In the 1903 season, the teams in Chanute and Jefferson City folded. New teams in Leavenworth, Kansas, and Pittsburg, Kansas, formed and joined the league. The Nevada team, with a record of 21–39, relocated to Webb City, Missouri, on July 13, where their record was 0–4. The teams from Leavenworth and Webb City folded mid–season on July 16.

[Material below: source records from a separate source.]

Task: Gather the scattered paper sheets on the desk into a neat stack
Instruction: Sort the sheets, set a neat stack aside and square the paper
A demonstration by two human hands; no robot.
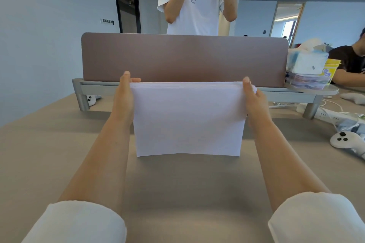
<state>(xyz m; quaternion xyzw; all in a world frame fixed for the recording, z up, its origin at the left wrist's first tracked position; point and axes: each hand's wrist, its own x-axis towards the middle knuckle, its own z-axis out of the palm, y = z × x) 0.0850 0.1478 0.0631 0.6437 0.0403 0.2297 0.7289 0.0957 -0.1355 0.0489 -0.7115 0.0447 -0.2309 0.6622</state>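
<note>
A stack of white paper sheets [187,118] stands upright on its lower long edge on the beige desk [187,183], in the middle of the view. My left hand [124,96] grips the stack's left edge near the top, thumb in front and fingers behind. At the right edge my right hand [254,98] holds it the same way. The sheets' top edges line up closely, and no loose sheets lie on the visible desk.
A brown divider panel [183,59] on a grey rail stands just behind the paper. A tissue box and plastic boxes [308,69] sit at the right end. White controllers [344,140], a power strip and cables lie at the right. One person stands behind the divider; another sits far right.
</note>
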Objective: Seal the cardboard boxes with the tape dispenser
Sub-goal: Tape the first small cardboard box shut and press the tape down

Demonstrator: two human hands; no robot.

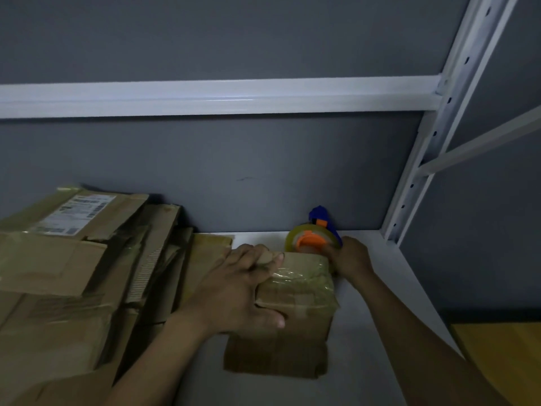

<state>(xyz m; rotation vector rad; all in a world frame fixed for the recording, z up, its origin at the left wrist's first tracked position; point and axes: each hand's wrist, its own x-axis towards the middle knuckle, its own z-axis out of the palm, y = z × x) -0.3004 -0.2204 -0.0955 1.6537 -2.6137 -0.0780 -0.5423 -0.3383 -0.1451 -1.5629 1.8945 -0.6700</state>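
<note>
Dispenser (311, 240) meets the box (304, 297) at its far end, held by right grip (351, 259); left grip (234, 288) clamps the top.

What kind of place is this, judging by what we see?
Probably a storeroom or packing area: white slotted metal shelving against a grey wall, a stack of flattened cardboard boxes, and a small box being sealed with a tape dispenser.

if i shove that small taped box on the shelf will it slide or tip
The small box probably slides easily: it sits on a smooth shelf. Its creased, dented walls suggest it may flex under pressure. The glossy tape could feel slippery.
</note>
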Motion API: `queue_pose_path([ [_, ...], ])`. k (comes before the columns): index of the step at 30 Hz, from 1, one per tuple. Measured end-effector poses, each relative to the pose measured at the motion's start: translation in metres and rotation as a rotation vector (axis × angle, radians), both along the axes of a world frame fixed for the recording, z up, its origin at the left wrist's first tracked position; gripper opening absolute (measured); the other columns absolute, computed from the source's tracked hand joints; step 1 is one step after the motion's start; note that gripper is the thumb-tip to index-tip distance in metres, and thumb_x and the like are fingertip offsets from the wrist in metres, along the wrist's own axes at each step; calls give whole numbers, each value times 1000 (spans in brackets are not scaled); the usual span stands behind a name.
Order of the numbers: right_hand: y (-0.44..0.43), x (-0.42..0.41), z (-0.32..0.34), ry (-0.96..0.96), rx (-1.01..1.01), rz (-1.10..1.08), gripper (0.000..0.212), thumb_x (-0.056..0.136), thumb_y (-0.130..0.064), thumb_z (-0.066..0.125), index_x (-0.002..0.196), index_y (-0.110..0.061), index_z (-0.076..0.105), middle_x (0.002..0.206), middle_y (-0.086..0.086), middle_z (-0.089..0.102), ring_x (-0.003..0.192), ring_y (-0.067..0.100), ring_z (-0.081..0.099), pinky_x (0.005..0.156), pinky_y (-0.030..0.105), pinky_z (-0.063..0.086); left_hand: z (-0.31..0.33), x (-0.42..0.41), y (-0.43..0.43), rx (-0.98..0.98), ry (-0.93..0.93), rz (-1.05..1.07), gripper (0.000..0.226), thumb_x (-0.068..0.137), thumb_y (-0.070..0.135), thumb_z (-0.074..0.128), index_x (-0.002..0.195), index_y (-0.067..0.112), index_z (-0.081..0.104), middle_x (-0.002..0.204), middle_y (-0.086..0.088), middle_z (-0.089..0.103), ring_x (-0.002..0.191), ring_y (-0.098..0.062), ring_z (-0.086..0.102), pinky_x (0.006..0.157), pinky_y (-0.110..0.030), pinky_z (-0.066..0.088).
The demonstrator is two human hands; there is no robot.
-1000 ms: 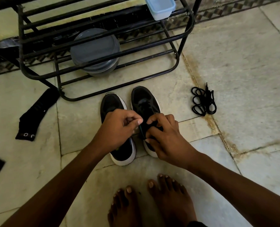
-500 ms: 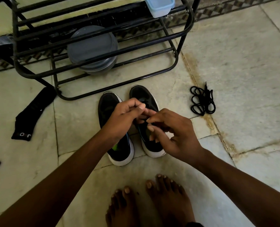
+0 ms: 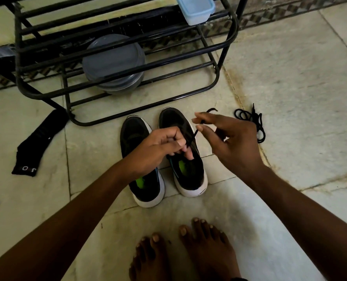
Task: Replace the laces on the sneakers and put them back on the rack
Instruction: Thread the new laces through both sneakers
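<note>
Black cord lace (image 3: pixel 193 136) runs taut from the black, white-soled sneaker (image 3: pixel 174 120) at frame centre; the left hand (image 3: pixel 158 148) curls its fingers (image 3: pixel 180 142) round it at the eyelets, and the right hand (image 3: pixel 233 142) pinches its tip. Better to pull straight and steadily.

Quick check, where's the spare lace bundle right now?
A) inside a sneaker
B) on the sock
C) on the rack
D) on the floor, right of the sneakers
D: the lace bundle lies on the floor right of the sneakers, apart from them.
</note>
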State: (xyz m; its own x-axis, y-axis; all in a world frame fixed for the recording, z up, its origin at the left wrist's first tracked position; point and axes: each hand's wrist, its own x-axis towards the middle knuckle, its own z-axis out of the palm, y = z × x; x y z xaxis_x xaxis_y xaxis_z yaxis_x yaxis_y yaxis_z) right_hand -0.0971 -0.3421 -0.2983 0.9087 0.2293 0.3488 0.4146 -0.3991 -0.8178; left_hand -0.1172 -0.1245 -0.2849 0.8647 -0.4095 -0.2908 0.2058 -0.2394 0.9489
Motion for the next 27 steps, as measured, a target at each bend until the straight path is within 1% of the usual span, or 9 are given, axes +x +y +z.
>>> queue_pose_path([
  [4, -7, 8, -17, 146, -18, -64, 23, 94, -25, 74, 115, -17, 78, 103, -12, 77, 52, 14, 64, 58, 42, 57, -2, -6, -2, 66, -86, 3, 10, 97, 8, 66, 91, 2, 70, 92, -10, 71, 87, -18, 70, 81, -29, 55],
  [7, -11, 5, -24, 237, -10, -43, 17, 91, -22, 77, 107, -15, 80, 98, -12, 78, 52, 15, 67, 60, 41, 57, -7, -11, -6, 293, -256, 30, 5, 88, 13, 79, 85, 9, 78, 90, 0, 64, 73, -1, 61, 67, -10, 44],
  [10, -13, 1, -26, 261, 18, -20, 14, 90, -21, 78, 102, -14, 80, 94, -10, 78, 55, 16, 69, 60, 38, 57, -13, -13, -7, 451, -361, 98, 9, 82, 12, 84, 77, 10, 77, 90, 4, 60, 72, 1, 57, 61, -7, 42],
  [13, -13, -1, -28, 255, 44, -11, 12, 90, -18, 78, 102, -16, 80, 91, -11, 77, 58, 16, 69, 59, 27, 54, -16, -12, -10, 547, -423, 132, 22, 81, 8, 81, 69, 10, 63, 90, 3, 61, 75, -4, 59, 63, -15, 48],
  [16, -11, -5, -31, 279, 48, -25, 13, 89, -15, 79, 102, -15, 81, 90, -11, 78, 59, 16, 69, 61, 18, 50, -15, -10, -13, 605, -380, 171, 25, 85, 3, 70, 82, 16, 49, 79, 1, 62, 67, -11, 60, 61, -33, 53],
  [18, -10, -7, -33, 281, 47, -26, 13, 89, -14, 79, 101, -14, 81, 92, -11, 78, 59, 16, 69, 59, 20, 51, -16, -9, -13, 580, -301, 182, 29, 87, 3, 70, 90, 20, 46, 76, -2, 62, 61, -16, 66, 58, -36, 57],
  [21, -12, -9, -37, 264, 27, -21, 13, 89, -15, 79, 102, -15, 81, 92, -12, 77, 60, 16, 69, 59, 25, 53, -17, -8, -12, 407, -152, 267, 24, 90, 0, 71, 92, 15, 53, 83, -9, 70, 65, -16, 75, 65, -41, 64],
  [24, -16, -10, -39, 250, 18, -17, 12, 89, -14, 79, 100, -18, 81, 86, -15, 76, 59, 17, 67, 58, 28, 53, -15, -5, -8, 169, -52, 340, 14, 88, -5, 74, 92, 0, 61, 86, -17, 73, 77, -25, 78, 73, -40, 64],
  [27, -19, -12, -38, 262, 25, -25, 17, 89, -13, 79, 98, -27, 79, 85, -16, 75, 58, 17, 67, 57, 24, 50, -14, -5, -1, 118, -95, 282, 20, 86, -14, 68, 101, 0, 72, 102, -12, 76, 97, -22, 77, 88, -40, 61],
])
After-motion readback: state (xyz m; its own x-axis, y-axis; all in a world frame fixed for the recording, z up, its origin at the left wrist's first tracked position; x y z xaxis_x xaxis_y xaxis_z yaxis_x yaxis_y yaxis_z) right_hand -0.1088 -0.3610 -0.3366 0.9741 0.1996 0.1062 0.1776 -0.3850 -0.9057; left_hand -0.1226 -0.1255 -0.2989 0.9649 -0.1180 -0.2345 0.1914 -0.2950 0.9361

In 1904, new teams in Leavenworth, Kansas, and Topeka, Kansas, formed and joined the league. After the 1904 season, the Missouri Valley League essentially reformed under a different name as five member teams formed under a new league. Joplin, Leavenworth, Sedalia, Springfield, and Topeka all joined the new 1905 Western Association. The Iola franchise folded. The Fort Scott and Pittsburg franchises remained in the 1905 Class C level Missouri Valley League. In 1905, South McAlester moved to Ft. Smith on July 6. Muskogee disbanded on August 31, causing the Missouri Valley League to end on September 5.

Cities Represented 
Chanute, KS:Chanute Oilers 1902 
Columbus, KS: Columbus 1901
Coffeyville, KS: Coffeyville Indians 1902 
Fort Scott, KS: Fort Scott Memphis Route (1901); Fort Scott Giants 1902–1905
Fort Smith, AR: Fort Smith Giants 1905
Galena, KS: Galena 1901
Iola, KS: Iola Gasbags 1902; Iola Gaslighters 1903; Iola Gasbags 1904 
Jefferson City, MO: Jefferson City Convicts 1902 
Joplin, MO: Joplin Colts 1901; Joplin Miners 1902–1904
Leavenworth, KS: Leavenworth White Sox 1903; Leavenworth Orioles 1904
McAlester, OK: South McAlester Giants 1905
Monett, MO: Monett Railroadmen 1901
Muskogee, OK: Muskogee Reds 1905
Nevada, MO: Nevada Reds 1901; Nevada Lunatics 1902–1903 
Oswego, KS: Oswego 1901
Parsons, KS: Parsons Preachers 1905
Pittsburg, KS: Pittsburg Coal Barons 1901; Pittsburg Coal Diggers 1903–1904; Pittsburg Miners 
Sedalia, MO: Sedalia Gold Bugs 1902–1904
Springfield, MO: Springfield Reds 1902; Springfield Midgets 1903–1904 
Topeka, KS: Topeka Saints 1904 
Tulsa, OK: Tulsa Oilers 1905
Vinita, OK: Vinita Cherokees 1905
Webb City, MO: Webb City Goldbugs 1903, 1905

Teams & statistics

1902 Missouri Valley League
schedule
  Coffeyville (9–30) moved to Chanute June 23.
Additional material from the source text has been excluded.